→ Task to complete
Take the line that contains "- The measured" and each line after it to the end of the data below, and set them down exactly, omitting pictures.

→ Data
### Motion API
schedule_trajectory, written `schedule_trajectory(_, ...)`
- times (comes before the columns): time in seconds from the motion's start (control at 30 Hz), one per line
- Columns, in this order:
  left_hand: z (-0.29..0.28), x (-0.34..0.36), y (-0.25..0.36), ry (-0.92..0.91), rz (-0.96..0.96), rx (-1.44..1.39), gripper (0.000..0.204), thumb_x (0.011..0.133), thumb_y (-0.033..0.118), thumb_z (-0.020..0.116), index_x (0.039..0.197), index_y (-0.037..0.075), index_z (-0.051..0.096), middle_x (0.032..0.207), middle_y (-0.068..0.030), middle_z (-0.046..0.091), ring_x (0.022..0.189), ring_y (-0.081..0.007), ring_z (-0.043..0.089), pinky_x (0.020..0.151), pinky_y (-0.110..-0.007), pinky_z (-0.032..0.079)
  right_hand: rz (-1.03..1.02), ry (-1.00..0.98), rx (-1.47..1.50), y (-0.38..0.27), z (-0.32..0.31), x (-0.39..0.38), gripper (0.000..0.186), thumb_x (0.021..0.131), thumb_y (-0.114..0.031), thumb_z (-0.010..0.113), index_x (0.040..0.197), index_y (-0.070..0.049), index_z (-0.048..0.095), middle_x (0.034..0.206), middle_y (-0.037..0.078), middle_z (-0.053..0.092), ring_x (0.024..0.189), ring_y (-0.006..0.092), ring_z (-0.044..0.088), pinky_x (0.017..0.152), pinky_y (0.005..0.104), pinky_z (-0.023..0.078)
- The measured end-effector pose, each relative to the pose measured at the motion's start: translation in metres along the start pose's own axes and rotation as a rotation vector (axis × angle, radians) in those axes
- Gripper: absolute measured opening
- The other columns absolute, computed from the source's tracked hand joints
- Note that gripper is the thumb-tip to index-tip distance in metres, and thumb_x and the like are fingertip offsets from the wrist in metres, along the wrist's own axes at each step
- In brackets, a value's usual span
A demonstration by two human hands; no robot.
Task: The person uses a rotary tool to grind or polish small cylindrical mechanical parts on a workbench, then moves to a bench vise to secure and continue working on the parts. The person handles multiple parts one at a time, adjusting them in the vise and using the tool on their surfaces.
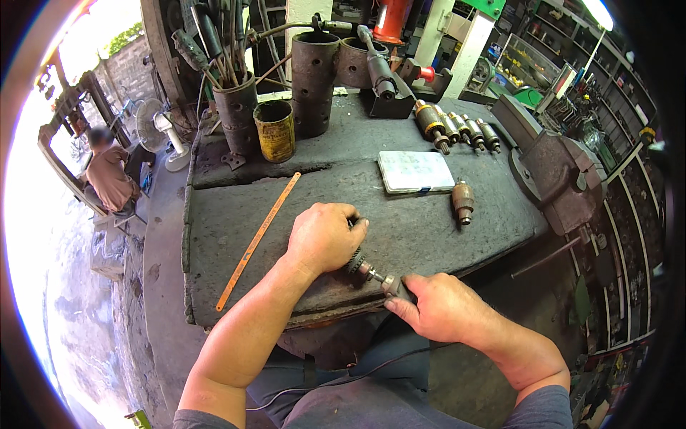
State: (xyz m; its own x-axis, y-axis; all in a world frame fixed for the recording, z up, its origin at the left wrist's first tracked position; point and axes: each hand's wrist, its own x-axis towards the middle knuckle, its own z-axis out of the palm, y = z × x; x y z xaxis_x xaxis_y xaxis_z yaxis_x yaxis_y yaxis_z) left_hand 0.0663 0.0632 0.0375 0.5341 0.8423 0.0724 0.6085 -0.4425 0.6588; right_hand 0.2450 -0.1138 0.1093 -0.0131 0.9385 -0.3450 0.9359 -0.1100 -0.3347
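Observation:
Near the front edge of the workbench [236,214], my left hand [325,236] is closed round the upper end of a dark metal shaft part [356,262]. A ribbed collar shows below its fingers, with a thinner bright shaft running down to the right. Gripping the pale metal collar [390,285] at the lower end is my right hand [444,307], its thumb and fingers closed on it. What lies inside my left palm is hidden. Right of my hands, a brownish cylindrical metal part [463,204] stands beside a flat white plastic case [416,171].
An orange hacksaw blade [259,242] lies at left. Behind stand a yellow can [275,131] and dark perforated tubes [314,86] with tools. Several motor armatures [432,123] lie at back right, near a large bench vise [561,175]. A person [113,171] sits far left beside a fan [161,132].

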Motion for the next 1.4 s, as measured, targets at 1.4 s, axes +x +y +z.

→ Answer below
- The measured end-effector pose, each relative to the pose measured at the motion's start: translation in metres along the start pose's own axes and rotation as a rotation vector (axis × angle, radians) in those axes
- Gripper: absolute measured opening
- The other columns absolute, computed from the source's tracked hand joints
- Note that gripper is the thumb-tip to index-tip distance in metres, and thumb_x and the like are fingertip offsets from the wrist in metres, along the wrist's own axes at each step
- In brackets, a value's usual span
A demonstration by two human hands; no robot.
Task: The person uses a rotary tool to grind or polish small cylindrical mechanical parts on a workbench, then moves to a bench vise to secure and continue working on the parts. The person handles multiple parts one at a time, adjusting them in the vise and using the tool on their surfaces.
State: (xyz m; its own x-axis, y-axis; all in a world frame fixed for the recording, z up, its origin at the left wrist's first tracked position; point and axes: each hand's wrist, its own x-axis towards the middle knuckle, its own z-axis out of the palm, y = z × x; x y z xaxis_x xaxis_y xaxis_z yaxis_x yaxis_y yaxis_z) left_hand 0.0663 0.0632 0.0375 0.5341 0.8423 0.0724 0.6085 -0.4425 0.6588; right_hand 0.2450 -0.1138 0.1093 -0.0131 0.9385 -0.3450 0.9359 -0.1100 -0.3347
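Observation:
Near the front edge of the workbench [236,214], my left hand [325,236] is closed round the upper end of a dark metal shaft part [356,262]. A ribbed collar shows below its fingers, with a thinner bright shaft running down to the right. Gripping the pale metal collar [390,285] at the lower end is my right hand [444,307], its thumb and fingers closed on it. What lies inside my left palm is hidden. Right of my hands, a brownish cylindrical metal part [463,204] stands beside a flat white plastic case [416,171].
An orange hacksaw blade [259,242] lies at left. Behind stand a yellow can [275,131] and dark perforated tubes [314,86] with tools. Several motor armatures [432,123] lie at back right, near a large bench vise [561,175]. A person [113,171] sits far left beside a fan [161,132].
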
Motion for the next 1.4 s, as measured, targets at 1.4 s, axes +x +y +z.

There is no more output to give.